━━━ COLLECTED MATERIAL

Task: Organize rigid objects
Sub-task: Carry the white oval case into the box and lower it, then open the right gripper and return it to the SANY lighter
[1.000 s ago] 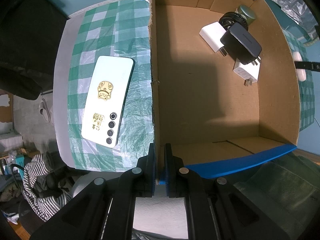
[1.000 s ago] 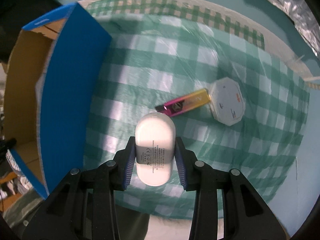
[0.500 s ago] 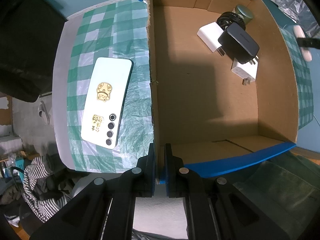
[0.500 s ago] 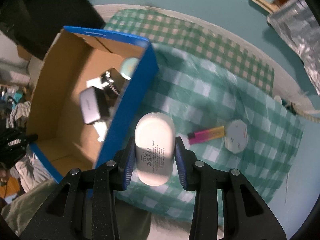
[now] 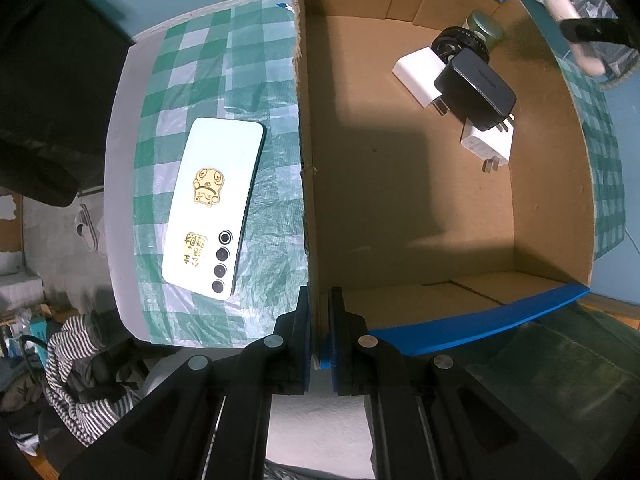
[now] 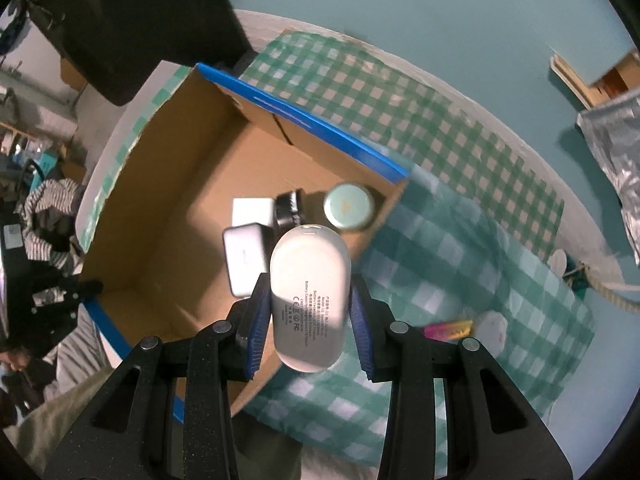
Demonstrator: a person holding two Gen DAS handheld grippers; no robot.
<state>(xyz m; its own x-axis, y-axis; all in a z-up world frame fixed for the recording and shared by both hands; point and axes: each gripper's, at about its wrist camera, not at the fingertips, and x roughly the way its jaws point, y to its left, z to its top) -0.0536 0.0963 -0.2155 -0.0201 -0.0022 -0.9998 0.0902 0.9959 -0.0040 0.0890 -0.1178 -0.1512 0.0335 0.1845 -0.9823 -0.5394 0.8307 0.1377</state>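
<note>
My right gripper (image 6: 310, 312) is shut on a white oval power bank (image 6: 310, 292) and holds it in the air above the right edge of the cardboard box (image 6: 168, 248); it also shows in the left wrist view (image 5: 576, 28). My left gripper (image 5: 319, 332) is shut on the box's near wall (image 5: 316, 288). Inside the box lie a black charger (image 5: 476, 88), two white chargers (image 5: 418, 74), a black round object (image 5: 456, 42) and a small green-lidded jar (image 5: 482, 32). A white phone (image 5: 214, 208) lies face down on the checked cloth left of the box.
A pink-and-gold lighter (image 6: 448, 330) and a white disc (image 6: 494, 330) lie on the green checked cloth (image 6: 460, 248) right of the box. A silver foil bag (image 6: 616, 152) sits at the far right. Striped clothing (image 5: 72, 360) lies beyond the table edge.
My right gripper has lifted the power bank off the cloth and carried it left, from beside the lighter to above the box's right edge. The left gripper stays clamped on the box wall.
</note>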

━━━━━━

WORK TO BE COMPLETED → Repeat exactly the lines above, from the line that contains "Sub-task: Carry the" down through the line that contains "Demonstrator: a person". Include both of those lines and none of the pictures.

ANSWER →
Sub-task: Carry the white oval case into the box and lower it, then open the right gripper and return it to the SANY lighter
[1.000 s ago] 
[1.000 s ago] 
[0.500 s ago] 
[0.500 s ago] 
[now] 
[now] 
Demonstrator: a person holding two Gen DAS handheld grippers; no robot.

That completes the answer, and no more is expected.